Complying with California Rules and Regulations Regarding Instructional Materials

This document is adapted from the Instructional Materials FAQ provided by the California Department of Education. 

  1. What is California’s official definition of "instructional materials?"

California law provides that instructional materials are “all materials that are designed for use by pupils and their teachers as a learning resource and help pupils to acquire facts, skills, or opinions or to develop cognitive processes. Instructional materials may be printed or non-printed, and may include textbooks, technology-based materials, other educational materials, and tests."

  1. What are state-adopted instructional materials?

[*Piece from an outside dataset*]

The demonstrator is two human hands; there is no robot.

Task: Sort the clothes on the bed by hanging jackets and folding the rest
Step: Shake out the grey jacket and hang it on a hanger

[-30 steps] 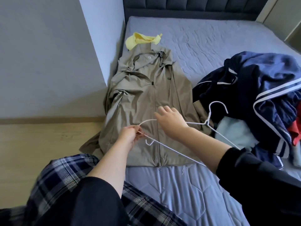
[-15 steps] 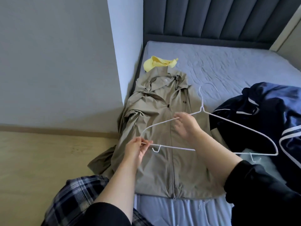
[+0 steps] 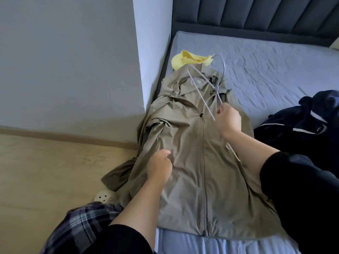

State-adopted instructional materials are those instructional resources which the California State Board of Education (SBE) has formally “adopted” for use in the classroom. You can find a list math programs here and English/language arts programs here.

The SBE reviews and adopts K-8 instructional materials, however there are no state adoptions for grades nine through twelve. Local Education Authority (LEA) governing boards have the authority and responsibility to adopt instructional materials for use in grades nine through twelve. 

  1. Is it required that districts/LEAs use state-adopted instructional materials?

No. Education Code Section 60210 states that “notwithstanding any other law, a local educational agency may use instructional materials that are aligned with the academic content standards … including instructional materials that have not been adopted by the state board …”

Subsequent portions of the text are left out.